### Task details
From the first line to the last, write out the data below exactly.
****************************************
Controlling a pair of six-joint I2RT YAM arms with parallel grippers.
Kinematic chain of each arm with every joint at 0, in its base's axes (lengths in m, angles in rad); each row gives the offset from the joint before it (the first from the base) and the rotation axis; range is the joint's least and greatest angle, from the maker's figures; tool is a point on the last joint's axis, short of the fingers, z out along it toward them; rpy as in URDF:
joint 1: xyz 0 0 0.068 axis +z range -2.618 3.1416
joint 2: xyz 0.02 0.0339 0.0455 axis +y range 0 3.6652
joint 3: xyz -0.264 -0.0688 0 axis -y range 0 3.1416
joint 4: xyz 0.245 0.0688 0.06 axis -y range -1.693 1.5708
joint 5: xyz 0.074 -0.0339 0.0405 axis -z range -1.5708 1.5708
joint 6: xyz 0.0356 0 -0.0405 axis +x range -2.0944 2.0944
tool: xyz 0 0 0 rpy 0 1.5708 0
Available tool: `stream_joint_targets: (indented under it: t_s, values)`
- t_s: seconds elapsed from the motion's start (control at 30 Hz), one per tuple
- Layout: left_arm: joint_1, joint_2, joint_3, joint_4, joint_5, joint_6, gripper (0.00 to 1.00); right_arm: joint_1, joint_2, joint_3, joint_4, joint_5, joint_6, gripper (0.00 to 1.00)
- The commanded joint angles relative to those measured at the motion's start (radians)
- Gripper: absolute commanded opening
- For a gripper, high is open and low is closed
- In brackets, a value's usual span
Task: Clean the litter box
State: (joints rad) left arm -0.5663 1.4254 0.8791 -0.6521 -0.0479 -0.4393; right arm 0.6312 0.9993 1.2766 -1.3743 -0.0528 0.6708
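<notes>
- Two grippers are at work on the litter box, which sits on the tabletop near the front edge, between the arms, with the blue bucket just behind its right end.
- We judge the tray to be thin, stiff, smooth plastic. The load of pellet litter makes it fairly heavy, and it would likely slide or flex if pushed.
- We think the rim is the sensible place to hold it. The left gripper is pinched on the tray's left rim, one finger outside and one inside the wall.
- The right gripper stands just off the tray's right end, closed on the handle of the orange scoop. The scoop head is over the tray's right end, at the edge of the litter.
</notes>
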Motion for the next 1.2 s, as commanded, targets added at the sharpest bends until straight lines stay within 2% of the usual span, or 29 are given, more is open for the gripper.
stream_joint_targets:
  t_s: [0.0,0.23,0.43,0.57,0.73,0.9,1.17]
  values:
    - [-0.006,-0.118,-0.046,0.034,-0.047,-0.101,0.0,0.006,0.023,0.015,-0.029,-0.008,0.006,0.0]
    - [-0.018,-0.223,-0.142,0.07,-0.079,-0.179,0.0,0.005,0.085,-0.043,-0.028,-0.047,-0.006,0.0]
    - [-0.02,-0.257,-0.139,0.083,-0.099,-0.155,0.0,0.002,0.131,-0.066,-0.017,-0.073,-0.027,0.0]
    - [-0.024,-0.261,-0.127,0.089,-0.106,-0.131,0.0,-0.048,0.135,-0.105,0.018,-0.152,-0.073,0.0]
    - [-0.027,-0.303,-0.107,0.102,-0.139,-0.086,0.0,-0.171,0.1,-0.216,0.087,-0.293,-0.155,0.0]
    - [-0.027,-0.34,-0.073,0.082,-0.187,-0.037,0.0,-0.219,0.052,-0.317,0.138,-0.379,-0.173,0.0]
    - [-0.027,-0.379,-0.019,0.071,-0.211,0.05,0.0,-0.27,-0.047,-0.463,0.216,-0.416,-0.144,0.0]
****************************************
### Response area
Controlling a pair of six-joint I2RT YAM arms with parallel grippers.
Kinematic chain of each arm with every joint at 0, in its base's axes (lengths in m, angles in rad); each row gives the offset from the joint before it (the first from the base) and the rotation axis; range is the joint's least and greatest angle, from the maker's figures; tool is a point on the last joint's axis, short of the fingers, z out along it toward them; rpy as in URDF:
joint 1: xyz 0 0 0.068 axis +z range -2.618 3.1416
joint 2: xyz 0.02 0.0339 0.0455 axis +y range 0 3.6652
joint 3: xyz -0.264 -0.0688 0 axis -y range 0 3.1416
joint 4: xyz 0.245 0.0688 0.06 axis -y range -1.693 1.5708
joint 5: xyz 0.074 -0.0339 0.0405 axis -z range -1.5708 1.5708
joint 6: xyz 0.0356 0 -0.0405 axis +x range -2.0944 2.0944
tool: xyz 0 0 0 rpy 0 1.5708 0
Available tool: `stream_joint_targets: (indented under it: t_s, values)`
- t_s: seconds elapsed from the motion's start (control at 30 Hz), one per tuple
- Layout: left_arm: joint_1, joint_2, joint_3, joint_4, joint_5, joint_6, gripper (0.00 to 1.00); right_arm: joint_1, joint_2, joint_3, joint_4, joint_5, joint_6, gripper (0.00 to 1.00)
- The commanded joint angles relative to those measured at the motion's start (radians)
- Gripper: absolute commanded opening
- For a gripper, high is open and low is closed
- In brackets, a value's usual span
Task: Clean the litter box
State: (joints rad) left arm -0.5663 1.4254 0.8791 -0.6521 -0.0479 -0.4393; right arm 0.6312 0.9993 1.2766 -1.3743 -0.0528 0.6708
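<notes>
- Two grippers are at work on the litter box, which sits on the tabletop near the front edge, between the arms, with the blue bucket just behind its right end.
- We judge the tray to be thin, stiff, smooth plastic. The load of pellet litter makes it fairly heavy, and it would likely slide or flex if pushed.
- We think the rim is the sensible place to hold it. The left gripper is pinched on the tray's left rim, one finger outside and one inside the wall.
- The right gripper stands just off the tray's right end, closed on the handle of the orange scoop. The scoop head is over the tray's right end, at the edge of the litter.
</notes>
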Motion for the next 1.2 s, as commanded, targets added at the sharpest bends until straight lines stay within 2% of the usual span, or 29 are given, more is open for the gripper.
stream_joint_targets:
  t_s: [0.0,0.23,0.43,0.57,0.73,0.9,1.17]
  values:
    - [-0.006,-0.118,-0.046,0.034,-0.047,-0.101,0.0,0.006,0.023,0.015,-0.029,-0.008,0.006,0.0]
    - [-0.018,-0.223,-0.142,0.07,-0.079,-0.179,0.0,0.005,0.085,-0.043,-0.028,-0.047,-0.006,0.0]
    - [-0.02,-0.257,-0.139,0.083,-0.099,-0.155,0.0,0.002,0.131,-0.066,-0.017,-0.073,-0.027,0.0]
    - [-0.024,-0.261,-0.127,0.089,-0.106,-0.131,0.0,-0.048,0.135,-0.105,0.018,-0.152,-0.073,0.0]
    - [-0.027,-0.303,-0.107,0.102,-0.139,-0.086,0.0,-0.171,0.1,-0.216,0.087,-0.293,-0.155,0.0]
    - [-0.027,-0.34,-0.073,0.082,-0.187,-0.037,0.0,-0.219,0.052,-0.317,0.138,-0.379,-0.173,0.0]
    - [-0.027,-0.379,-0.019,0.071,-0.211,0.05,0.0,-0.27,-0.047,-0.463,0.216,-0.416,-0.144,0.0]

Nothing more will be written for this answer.